WHAT THE EXERCISE ASKS — Using the entries below, output each line exactly from the first through the one that contains "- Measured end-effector".

>>>

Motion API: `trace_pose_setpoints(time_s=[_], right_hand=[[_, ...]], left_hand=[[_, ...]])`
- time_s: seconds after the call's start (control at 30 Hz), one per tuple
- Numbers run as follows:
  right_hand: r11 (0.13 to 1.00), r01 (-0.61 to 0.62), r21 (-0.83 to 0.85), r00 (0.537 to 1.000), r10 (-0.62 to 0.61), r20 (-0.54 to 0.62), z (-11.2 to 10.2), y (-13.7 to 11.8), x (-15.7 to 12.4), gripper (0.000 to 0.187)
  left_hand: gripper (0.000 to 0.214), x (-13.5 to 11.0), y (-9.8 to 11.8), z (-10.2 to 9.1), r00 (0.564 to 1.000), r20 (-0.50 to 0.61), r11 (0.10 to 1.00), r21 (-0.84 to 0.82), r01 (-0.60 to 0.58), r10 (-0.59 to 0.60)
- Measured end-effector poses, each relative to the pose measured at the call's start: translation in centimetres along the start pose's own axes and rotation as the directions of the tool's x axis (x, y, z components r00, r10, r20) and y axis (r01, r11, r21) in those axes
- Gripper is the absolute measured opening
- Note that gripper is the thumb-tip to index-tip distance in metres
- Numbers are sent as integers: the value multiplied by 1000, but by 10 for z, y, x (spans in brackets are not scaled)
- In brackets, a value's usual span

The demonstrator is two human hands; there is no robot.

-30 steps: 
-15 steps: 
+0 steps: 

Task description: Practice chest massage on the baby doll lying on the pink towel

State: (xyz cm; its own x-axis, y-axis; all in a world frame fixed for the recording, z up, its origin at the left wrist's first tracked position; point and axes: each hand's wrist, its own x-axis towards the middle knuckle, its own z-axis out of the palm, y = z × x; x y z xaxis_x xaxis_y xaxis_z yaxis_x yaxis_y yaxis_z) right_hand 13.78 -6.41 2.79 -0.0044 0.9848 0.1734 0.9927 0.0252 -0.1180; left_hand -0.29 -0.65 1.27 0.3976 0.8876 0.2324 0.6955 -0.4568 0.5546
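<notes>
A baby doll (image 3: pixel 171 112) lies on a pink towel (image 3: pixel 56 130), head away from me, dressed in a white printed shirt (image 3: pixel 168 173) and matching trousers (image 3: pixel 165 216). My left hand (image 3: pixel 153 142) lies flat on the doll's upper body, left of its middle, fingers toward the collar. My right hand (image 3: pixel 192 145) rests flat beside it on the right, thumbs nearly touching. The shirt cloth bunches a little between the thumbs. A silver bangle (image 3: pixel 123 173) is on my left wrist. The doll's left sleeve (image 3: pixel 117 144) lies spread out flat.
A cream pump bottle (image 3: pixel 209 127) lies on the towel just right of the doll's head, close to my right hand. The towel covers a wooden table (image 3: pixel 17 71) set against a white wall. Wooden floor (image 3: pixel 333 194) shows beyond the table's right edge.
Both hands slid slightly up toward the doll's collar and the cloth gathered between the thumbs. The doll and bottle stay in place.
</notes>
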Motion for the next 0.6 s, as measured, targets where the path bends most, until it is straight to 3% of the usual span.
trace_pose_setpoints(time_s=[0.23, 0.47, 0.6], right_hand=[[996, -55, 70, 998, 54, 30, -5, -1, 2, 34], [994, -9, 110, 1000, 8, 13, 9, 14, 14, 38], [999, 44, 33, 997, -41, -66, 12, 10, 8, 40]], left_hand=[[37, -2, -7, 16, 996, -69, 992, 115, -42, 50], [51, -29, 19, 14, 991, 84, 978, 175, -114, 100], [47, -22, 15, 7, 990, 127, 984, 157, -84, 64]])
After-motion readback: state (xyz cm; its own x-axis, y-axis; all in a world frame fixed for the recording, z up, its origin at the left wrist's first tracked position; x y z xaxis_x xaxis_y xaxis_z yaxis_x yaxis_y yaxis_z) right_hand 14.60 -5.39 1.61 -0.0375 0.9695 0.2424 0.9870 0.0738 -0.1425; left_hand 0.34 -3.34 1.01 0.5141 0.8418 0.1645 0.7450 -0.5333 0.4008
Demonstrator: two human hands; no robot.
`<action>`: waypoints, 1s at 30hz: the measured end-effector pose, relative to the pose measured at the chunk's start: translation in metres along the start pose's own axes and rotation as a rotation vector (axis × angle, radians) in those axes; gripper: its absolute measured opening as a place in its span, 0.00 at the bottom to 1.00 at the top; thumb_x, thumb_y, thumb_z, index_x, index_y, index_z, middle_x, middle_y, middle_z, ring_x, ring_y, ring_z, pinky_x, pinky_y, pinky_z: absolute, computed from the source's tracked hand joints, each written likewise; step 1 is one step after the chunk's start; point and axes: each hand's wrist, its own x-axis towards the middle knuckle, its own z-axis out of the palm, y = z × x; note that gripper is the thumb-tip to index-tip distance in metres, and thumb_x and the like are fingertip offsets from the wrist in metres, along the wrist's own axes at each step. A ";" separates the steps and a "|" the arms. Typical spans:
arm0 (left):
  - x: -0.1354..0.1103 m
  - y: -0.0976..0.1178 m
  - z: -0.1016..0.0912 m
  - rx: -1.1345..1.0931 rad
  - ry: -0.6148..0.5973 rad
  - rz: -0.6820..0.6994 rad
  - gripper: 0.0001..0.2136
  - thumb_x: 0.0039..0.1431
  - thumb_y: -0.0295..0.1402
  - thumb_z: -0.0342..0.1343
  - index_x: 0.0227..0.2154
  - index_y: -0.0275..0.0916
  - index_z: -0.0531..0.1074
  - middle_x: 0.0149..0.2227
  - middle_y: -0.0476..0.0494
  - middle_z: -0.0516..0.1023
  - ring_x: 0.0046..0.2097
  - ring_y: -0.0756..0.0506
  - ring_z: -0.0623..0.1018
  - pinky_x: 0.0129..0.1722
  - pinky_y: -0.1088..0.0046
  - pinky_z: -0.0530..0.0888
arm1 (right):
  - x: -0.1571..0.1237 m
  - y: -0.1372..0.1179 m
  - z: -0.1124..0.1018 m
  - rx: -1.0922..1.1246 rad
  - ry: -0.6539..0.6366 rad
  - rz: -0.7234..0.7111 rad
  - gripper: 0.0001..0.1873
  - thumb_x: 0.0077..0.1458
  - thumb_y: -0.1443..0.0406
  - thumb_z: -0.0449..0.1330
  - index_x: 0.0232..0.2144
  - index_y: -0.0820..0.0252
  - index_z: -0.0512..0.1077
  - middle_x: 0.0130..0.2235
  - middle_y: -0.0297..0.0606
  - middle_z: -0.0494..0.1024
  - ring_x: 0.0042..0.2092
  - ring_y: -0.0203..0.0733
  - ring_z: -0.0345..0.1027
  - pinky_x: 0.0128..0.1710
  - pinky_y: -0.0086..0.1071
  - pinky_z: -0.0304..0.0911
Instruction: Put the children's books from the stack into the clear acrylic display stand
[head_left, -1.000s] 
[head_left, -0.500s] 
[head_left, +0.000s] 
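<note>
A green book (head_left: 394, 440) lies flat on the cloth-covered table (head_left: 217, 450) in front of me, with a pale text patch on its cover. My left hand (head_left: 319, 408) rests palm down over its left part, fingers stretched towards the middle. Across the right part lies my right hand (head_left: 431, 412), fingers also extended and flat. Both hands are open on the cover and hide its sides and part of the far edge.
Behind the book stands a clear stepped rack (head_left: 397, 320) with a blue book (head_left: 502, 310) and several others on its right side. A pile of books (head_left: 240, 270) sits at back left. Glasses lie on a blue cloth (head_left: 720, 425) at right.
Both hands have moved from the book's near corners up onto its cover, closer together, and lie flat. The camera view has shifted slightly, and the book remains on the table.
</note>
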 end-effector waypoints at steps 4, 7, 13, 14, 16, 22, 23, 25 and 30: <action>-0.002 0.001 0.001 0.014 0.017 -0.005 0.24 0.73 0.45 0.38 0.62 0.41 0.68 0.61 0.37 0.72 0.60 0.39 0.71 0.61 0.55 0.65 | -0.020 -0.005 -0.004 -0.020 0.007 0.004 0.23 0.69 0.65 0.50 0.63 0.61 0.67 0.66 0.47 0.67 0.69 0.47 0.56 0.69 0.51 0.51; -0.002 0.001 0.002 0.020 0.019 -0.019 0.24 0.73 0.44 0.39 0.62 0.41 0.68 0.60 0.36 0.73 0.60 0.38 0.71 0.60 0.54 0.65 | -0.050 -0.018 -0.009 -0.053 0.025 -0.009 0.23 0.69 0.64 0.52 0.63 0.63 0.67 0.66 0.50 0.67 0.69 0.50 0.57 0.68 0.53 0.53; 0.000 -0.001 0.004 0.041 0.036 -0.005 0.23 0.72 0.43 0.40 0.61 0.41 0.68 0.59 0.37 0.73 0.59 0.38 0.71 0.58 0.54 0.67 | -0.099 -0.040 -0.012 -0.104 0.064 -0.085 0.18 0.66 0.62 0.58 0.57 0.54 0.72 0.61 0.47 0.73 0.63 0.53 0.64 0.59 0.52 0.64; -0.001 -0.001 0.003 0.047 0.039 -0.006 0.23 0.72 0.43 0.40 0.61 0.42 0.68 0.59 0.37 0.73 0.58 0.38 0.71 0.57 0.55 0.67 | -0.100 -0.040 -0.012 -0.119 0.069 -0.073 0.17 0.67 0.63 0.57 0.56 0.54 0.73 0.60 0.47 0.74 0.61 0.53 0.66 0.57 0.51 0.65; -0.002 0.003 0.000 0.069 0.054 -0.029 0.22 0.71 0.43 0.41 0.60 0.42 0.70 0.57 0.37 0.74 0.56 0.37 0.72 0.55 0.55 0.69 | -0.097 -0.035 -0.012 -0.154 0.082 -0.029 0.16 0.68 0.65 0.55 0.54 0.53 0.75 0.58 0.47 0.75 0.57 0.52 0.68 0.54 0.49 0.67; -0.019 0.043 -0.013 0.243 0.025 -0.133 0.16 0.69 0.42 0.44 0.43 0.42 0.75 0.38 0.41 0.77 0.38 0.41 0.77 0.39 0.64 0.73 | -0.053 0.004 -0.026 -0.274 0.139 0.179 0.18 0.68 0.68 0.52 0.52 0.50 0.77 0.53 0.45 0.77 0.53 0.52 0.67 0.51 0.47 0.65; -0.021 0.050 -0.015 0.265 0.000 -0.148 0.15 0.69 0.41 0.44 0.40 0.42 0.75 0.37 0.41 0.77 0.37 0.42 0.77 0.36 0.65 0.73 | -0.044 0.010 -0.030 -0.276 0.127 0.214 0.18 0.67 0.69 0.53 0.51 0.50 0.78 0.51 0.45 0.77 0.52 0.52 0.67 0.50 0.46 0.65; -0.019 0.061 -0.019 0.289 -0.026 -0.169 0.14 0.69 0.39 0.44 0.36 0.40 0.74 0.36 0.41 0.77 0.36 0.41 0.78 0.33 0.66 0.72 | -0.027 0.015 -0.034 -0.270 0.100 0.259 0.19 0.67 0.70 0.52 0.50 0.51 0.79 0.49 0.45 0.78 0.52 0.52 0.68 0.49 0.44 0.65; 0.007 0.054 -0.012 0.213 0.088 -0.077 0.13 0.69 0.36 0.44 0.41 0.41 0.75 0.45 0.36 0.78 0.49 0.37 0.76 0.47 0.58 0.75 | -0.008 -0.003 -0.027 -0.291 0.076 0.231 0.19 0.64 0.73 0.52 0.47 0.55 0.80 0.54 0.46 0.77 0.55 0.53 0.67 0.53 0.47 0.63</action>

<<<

SOLUTION FOR THIS PROBLEM —
Motion API: `trace_pose_setpoints(time_s=[_], right_hand=[[_, ...]], left_hand=[[_, ...]])`
- time_s: seconds after the call's start (control at 30 Hz), one per tuple
- Numbers run as follows:
  right_hand: r11 (0.13 to 1.00), r01 (-0.61 to 0.62), r21 (-0.83 to 0.85), r00 (0.537 to 1.000), r10 (-0.62 to 0.61), r20 (-0.54 to 0.62), z (-11.2 to 10.2), y (-13.7 to 11.8), x (-15.7 to 12.4), gripper (0.000 to 0.187)
  left_hand: gripper (0.000 to 0.214), x (-13.5 to 11.0), y (-9.8 to 11.8), z (-10.2 to 9.1), r00 (0.564 to 1.000), r20 (-0.50 to 0.61), r11 (0.10 to 1.00), r21 (-0.84 to 0.82), r01 (-0.60 to 0.58), r10 (-0.59 to 0.60)
- Measured end-effector poses, each relative to the pose measured at the call's start: translation in centimetres along the start pose's own axes and rotation as the directions of the tool's x axis (x, y, z components r00, r10, r20) and y axis (r01, r11, r21) in those axes

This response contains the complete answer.